La risocializzazione carceraria del terzo millennio, non senza problemi e contraddizioni,  sembra contemplare le TIC e il web nel proprio destino, come luogo di aggregazione interna e esterna – con le famiglie, gli ex detenuti, la società intera – ma soprattutto quale modalità sempre più imprescindibile di accesso e circolazione dell’informazione. D’altronde,  in carcere più che mai il concetto di “comunità virtuale” ha l’occasione di sostanziarsi in un progetto autenticamente utile. Chi è “dentro”, attraverso la Rete aiuta chi sta “fuori” al confronto con il diverso, a conoscere, a interrogarsi, a non rimuovere – come avviene anche in altre situazioni di istituzionalizzazione, quali ad esempio i progetti della “Scuola in ospedale” legati all’utilizzo delle TIC. L’intervento che segue analizza alcune “buone pratiche” di valorizzazione delle TIC nell’ambito delle attività trattamentali carcerarie: il lavoro dentro e fuori il carcere, i corsi scolastici, le attività di formazione professionale, le iniziative culturali e ricreative. 
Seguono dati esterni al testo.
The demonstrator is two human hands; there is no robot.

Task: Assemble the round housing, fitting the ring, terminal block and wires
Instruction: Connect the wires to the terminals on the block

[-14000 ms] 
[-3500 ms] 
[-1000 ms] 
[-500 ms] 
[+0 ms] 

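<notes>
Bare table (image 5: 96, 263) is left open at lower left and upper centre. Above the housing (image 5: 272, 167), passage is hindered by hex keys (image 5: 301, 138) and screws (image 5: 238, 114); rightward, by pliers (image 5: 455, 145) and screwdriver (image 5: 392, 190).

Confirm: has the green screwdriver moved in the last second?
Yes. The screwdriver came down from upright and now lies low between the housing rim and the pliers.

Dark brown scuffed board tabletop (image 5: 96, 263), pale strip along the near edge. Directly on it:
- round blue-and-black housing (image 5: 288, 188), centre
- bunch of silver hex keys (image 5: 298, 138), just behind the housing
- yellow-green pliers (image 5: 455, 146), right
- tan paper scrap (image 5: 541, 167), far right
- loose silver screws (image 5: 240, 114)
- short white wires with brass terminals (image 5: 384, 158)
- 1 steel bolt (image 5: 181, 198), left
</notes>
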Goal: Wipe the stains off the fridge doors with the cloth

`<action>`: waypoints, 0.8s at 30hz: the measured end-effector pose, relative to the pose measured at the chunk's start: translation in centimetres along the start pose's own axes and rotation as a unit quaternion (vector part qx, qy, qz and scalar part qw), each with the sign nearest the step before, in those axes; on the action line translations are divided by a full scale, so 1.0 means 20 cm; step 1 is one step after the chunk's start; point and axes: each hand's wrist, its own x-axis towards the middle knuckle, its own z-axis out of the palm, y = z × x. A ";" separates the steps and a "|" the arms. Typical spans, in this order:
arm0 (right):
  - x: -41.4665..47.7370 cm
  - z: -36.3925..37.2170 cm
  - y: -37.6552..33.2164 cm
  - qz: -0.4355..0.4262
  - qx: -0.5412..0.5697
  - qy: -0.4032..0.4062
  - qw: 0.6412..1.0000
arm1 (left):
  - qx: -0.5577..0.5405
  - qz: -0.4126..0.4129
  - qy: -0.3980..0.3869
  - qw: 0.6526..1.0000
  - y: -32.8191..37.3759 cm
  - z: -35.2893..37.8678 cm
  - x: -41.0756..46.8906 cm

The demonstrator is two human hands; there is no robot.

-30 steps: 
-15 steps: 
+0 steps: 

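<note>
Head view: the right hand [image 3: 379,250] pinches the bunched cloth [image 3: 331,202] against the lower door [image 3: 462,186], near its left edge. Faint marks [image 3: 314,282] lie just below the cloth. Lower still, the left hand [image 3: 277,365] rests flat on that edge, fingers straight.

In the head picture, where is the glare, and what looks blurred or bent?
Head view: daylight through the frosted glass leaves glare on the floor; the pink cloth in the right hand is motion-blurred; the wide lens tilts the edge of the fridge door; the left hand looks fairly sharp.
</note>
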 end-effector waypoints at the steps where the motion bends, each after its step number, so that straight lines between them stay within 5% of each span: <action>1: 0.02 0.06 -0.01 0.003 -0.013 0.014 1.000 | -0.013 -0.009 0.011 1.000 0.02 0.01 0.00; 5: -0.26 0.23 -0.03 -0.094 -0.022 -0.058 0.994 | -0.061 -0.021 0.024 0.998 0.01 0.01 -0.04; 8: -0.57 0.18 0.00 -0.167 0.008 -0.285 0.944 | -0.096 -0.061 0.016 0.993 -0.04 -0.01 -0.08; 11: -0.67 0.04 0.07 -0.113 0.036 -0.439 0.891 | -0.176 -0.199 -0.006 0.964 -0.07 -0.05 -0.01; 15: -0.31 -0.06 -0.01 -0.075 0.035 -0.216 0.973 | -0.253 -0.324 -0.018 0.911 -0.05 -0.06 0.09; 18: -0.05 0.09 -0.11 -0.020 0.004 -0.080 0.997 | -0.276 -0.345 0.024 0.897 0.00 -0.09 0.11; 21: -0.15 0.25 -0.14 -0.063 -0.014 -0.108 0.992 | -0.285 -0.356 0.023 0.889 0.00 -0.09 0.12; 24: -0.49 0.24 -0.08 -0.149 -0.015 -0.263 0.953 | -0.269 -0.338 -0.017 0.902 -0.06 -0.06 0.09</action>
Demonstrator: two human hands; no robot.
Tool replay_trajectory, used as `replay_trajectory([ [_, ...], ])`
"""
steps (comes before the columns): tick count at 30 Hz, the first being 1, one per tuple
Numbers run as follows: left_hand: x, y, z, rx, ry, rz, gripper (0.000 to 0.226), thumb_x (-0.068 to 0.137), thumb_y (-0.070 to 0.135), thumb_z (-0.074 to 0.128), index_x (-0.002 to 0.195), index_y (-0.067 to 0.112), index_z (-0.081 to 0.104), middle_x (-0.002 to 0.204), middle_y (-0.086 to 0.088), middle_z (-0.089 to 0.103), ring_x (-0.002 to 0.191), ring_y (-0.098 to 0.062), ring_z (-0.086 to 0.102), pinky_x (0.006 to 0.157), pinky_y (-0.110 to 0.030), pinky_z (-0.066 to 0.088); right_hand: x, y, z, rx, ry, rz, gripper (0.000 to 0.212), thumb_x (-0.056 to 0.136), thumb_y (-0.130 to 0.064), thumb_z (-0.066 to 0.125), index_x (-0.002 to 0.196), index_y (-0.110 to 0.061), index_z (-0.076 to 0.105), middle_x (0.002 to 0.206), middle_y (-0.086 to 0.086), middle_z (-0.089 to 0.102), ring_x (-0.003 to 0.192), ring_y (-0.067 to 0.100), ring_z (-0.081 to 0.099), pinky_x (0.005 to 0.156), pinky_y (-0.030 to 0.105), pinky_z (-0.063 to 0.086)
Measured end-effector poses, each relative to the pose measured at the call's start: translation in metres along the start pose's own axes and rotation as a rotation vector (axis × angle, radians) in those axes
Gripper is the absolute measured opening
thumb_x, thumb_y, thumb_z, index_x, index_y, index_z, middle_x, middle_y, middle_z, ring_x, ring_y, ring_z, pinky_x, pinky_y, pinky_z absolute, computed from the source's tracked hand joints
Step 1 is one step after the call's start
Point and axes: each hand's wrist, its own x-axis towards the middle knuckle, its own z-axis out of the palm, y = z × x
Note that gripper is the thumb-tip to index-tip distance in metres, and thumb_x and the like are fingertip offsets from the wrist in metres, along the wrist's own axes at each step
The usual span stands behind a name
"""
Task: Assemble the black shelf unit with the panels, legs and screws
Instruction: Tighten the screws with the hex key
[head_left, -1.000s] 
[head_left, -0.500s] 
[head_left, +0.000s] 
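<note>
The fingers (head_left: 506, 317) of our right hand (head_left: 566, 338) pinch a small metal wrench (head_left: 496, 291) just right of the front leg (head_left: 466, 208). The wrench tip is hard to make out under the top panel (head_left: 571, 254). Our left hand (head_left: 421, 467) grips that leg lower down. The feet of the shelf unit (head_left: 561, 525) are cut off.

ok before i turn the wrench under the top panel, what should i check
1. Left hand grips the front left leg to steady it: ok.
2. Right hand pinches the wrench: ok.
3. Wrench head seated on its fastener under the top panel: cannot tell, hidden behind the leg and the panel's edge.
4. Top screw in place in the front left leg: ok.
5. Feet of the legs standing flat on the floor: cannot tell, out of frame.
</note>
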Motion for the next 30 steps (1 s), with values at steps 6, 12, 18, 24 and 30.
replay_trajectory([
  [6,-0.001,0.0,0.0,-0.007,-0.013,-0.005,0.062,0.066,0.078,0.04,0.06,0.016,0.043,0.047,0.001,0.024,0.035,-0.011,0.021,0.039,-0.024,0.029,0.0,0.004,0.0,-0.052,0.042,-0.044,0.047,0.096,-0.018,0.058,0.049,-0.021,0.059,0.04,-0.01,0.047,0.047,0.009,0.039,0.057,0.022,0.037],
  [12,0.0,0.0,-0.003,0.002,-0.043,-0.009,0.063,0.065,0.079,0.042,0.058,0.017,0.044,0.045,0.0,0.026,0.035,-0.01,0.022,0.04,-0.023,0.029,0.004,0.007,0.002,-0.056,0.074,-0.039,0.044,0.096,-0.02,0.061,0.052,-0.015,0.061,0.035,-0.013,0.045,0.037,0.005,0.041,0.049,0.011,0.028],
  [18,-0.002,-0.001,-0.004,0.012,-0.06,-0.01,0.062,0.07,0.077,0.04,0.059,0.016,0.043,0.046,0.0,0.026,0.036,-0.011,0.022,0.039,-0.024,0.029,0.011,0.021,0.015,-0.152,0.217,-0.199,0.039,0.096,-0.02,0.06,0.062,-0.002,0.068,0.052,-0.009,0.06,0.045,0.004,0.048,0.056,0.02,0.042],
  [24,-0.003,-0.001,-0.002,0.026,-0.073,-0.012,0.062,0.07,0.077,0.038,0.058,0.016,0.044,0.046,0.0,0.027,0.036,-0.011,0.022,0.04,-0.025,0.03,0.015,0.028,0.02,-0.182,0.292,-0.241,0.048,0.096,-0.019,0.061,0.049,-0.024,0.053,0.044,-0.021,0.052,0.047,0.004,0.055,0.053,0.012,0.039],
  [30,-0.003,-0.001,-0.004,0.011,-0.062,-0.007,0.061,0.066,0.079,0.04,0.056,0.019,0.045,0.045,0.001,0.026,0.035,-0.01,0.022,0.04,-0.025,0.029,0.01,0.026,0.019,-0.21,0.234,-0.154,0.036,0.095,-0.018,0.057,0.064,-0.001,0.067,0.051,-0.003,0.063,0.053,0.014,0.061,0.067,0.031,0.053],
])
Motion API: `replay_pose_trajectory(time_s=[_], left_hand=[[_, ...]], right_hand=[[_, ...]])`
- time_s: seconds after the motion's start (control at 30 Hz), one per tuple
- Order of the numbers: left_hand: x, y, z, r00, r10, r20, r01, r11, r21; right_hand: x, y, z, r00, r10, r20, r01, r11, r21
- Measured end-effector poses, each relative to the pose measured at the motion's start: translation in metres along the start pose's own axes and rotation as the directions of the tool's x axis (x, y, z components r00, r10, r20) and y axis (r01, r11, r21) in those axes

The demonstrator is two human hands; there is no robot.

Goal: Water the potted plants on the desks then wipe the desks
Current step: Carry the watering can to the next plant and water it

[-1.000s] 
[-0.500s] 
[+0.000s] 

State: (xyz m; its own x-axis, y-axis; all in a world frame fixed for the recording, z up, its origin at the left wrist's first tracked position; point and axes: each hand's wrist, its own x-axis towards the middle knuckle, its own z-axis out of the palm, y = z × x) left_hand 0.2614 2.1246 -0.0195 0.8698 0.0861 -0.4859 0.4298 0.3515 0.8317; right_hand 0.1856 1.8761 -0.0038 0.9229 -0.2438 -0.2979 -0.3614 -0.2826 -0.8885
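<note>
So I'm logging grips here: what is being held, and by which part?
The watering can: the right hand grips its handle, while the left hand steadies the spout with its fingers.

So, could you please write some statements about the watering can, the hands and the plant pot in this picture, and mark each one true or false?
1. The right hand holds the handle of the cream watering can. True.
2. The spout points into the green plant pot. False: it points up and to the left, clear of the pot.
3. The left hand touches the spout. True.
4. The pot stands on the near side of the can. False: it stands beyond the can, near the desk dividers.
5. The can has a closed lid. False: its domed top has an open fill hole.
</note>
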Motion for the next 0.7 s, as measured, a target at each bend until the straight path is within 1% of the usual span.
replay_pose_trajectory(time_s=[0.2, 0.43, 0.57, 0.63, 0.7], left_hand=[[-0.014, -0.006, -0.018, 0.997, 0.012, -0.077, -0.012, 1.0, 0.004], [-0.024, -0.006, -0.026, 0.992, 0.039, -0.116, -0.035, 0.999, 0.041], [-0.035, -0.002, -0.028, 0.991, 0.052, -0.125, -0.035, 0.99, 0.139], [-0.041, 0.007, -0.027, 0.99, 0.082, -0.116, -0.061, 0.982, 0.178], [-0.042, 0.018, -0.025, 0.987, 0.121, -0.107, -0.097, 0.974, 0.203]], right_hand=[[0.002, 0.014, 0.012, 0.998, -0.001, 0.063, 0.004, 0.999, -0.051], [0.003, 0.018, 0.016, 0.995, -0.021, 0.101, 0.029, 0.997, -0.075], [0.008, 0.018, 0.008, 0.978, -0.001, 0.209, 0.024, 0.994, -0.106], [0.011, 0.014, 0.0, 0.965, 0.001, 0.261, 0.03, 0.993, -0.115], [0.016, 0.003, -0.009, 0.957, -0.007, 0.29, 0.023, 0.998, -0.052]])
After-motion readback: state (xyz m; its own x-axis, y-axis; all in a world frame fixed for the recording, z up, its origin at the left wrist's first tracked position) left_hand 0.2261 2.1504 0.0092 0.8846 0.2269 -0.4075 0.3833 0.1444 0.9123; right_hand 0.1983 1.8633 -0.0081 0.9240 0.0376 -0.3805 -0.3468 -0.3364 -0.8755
Il messaggio che giunge a noi è lo smascheramento del punto di vista tecnocentrico: la vera anima della Rete non alberga infatti nelle tecnologie ma nel desiderio degli individui a comunicare. A tal fine le persone si ingegnano a volte con sopraffina creatività, come a volte nei contesti carcerari, prescindendo per quanto possibile anche da una dotazione tecnica adeguata e dalla stessa presenza di connettività. E così come le TIC enfatizzano rischi e vantaggi dell’analogico, il carcere sembra enfatizzare rischi e vantaggi delle TIC stesse, poiché nei luoghi chiusi alcuni processi si accelerano e la loro gestione competente, pianificata e negoziata, diventa allora una necessità improrogabile.